Exercise description — Go over the data and work out how many lines include the word "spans". Give that number only.

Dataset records

- Opening Delimiter -

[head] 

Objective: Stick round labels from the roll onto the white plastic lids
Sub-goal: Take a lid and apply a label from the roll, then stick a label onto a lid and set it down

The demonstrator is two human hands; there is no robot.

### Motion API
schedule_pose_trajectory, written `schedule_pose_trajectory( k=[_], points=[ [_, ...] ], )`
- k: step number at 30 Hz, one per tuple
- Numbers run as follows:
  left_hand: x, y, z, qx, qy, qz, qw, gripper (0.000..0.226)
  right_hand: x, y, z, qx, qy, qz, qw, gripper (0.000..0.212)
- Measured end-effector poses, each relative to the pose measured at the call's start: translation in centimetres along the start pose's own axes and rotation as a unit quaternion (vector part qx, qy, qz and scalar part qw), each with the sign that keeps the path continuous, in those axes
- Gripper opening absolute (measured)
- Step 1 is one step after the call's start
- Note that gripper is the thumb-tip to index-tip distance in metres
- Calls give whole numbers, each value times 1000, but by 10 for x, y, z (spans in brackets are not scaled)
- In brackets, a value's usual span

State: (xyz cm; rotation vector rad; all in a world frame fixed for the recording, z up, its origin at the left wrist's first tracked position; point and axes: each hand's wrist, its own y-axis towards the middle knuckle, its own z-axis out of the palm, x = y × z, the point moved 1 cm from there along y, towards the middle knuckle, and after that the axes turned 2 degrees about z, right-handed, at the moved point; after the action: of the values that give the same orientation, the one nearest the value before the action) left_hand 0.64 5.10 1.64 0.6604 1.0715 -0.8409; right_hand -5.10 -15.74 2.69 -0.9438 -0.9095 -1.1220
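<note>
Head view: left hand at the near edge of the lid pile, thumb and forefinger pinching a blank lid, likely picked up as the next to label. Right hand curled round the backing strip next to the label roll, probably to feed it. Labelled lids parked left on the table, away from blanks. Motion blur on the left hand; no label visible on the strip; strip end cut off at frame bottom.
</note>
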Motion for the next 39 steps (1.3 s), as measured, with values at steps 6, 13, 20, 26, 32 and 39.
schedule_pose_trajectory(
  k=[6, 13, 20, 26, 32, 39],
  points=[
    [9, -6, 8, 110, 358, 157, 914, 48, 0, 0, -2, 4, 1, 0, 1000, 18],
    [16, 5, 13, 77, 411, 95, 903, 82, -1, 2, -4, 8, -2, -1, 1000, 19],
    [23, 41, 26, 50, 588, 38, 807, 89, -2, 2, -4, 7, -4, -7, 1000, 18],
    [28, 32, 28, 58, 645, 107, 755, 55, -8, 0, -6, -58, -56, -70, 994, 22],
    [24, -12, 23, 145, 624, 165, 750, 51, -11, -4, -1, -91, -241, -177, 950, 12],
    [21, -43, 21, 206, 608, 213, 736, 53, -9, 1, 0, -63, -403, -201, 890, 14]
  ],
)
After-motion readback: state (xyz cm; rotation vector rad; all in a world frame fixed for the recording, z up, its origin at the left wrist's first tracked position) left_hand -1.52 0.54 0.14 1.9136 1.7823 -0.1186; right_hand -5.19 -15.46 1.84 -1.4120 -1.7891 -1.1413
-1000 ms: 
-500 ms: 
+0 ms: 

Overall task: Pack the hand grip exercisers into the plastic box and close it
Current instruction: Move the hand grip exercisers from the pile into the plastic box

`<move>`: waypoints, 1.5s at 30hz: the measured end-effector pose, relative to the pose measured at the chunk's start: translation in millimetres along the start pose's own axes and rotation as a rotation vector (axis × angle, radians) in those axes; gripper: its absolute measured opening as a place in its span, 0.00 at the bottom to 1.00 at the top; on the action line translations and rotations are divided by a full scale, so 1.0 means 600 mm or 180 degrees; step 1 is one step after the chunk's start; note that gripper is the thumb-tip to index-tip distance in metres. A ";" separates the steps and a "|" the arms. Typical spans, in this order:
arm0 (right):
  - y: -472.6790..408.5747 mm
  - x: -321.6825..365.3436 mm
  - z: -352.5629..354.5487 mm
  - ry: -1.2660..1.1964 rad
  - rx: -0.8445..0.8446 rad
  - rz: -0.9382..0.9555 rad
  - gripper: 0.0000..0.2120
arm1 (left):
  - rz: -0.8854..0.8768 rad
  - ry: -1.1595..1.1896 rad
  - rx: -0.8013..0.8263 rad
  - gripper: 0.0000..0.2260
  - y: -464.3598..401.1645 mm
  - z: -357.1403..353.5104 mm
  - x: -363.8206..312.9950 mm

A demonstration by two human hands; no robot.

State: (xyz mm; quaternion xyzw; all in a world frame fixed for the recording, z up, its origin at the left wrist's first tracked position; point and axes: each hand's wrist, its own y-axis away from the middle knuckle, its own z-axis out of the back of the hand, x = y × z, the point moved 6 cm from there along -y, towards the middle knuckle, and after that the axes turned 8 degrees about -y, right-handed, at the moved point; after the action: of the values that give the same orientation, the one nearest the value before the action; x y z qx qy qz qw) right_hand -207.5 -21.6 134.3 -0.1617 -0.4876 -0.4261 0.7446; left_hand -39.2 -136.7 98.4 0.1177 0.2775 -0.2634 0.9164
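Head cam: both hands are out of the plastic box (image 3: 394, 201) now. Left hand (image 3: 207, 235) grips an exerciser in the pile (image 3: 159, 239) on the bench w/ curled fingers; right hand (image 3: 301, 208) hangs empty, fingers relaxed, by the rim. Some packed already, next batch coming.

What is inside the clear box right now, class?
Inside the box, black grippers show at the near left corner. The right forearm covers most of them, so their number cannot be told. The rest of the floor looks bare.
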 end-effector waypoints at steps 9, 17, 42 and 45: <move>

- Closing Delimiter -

Solution to this exercise — 2